- _Task to carry out_: Go through the entries below and work out how many lines include "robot"; give only that number.

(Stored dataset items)
········

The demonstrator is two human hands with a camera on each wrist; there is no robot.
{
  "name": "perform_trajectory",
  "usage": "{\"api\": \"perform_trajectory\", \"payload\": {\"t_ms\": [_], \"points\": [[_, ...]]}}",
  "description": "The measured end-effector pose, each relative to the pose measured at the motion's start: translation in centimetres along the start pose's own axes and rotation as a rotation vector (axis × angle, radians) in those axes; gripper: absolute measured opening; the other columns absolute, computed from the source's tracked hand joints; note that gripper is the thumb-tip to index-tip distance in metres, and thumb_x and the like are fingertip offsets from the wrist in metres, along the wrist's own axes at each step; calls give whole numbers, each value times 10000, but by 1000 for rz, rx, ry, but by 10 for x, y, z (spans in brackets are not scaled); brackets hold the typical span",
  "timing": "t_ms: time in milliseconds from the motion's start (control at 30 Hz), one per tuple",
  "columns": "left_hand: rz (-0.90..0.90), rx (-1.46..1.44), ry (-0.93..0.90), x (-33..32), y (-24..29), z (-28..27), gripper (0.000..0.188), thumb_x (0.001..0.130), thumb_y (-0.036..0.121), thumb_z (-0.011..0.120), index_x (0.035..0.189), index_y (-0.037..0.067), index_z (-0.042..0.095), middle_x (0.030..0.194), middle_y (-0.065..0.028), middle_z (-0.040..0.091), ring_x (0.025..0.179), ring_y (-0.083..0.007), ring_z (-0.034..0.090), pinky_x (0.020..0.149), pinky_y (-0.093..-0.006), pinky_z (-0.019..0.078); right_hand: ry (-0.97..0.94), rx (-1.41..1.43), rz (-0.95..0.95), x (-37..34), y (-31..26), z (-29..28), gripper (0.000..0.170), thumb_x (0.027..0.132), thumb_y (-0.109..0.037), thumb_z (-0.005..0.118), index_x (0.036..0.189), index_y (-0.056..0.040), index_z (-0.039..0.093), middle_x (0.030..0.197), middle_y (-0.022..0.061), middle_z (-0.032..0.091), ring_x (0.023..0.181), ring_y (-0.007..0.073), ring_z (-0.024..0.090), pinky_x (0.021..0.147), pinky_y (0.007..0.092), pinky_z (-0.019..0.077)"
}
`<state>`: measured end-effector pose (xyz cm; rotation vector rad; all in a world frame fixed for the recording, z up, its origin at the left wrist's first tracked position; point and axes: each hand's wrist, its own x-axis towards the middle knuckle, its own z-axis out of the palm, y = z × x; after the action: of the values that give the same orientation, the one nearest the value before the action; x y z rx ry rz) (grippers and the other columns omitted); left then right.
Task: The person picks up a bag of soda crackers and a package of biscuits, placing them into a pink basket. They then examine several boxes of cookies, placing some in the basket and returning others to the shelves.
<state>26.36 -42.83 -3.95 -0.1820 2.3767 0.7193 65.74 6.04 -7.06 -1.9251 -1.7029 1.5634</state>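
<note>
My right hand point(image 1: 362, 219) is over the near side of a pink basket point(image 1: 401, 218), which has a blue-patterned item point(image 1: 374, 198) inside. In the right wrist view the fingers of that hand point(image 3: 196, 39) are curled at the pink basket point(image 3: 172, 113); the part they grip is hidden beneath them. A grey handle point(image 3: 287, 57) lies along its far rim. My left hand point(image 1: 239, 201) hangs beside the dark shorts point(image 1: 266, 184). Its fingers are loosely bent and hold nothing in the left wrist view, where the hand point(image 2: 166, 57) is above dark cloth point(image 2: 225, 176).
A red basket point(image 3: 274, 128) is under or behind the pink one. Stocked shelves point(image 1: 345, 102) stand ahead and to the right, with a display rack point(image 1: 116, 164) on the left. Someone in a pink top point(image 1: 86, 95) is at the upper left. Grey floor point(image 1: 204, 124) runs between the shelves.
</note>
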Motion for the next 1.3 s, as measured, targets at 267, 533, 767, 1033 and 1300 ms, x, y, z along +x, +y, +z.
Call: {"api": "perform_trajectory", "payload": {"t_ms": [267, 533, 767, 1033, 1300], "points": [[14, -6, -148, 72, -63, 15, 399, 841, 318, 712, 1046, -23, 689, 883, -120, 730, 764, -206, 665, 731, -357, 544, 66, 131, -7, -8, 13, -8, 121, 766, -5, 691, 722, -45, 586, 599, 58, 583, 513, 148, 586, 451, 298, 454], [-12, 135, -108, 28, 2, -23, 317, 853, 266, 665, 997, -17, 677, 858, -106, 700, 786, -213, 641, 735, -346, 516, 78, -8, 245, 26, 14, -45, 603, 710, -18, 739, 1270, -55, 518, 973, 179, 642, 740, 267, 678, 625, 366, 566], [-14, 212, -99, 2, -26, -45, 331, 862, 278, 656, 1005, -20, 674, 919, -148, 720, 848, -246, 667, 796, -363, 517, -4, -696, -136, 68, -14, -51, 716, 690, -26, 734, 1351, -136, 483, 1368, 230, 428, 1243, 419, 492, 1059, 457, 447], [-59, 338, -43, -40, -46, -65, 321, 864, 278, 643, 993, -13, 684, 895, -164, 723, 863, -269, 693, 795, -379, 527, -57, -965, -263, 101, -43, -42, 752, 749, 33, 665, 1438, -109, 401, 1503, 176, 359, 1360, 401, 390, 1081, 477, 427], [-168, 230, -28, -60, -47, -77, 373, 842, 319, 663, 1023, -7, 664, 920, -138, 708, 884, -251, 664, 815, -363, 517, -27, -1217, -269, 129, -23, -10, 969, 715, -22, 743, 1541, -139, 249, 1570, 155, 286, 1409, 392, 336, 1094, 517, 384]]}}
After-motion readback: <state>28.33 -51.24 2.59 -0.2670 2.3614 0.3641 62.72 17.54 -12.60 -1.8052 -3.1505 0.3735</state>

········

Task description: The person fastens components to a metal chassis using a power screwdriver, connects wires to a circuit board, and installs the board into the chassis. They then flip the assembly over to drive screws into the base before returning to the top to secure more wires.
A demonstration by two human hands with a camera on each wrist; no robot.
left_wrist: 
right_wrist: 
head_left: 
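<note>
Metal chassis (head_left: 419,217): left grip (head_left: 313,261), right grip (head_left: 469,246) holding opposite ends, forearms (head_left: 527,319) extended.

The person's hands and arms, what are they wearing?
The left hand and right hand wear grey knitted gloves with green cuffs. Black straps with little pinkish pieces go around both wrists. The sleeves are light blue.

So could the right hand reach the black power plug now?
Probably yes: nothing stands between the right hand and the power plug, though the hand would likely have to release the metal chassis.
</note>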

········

- _Answer box_: 2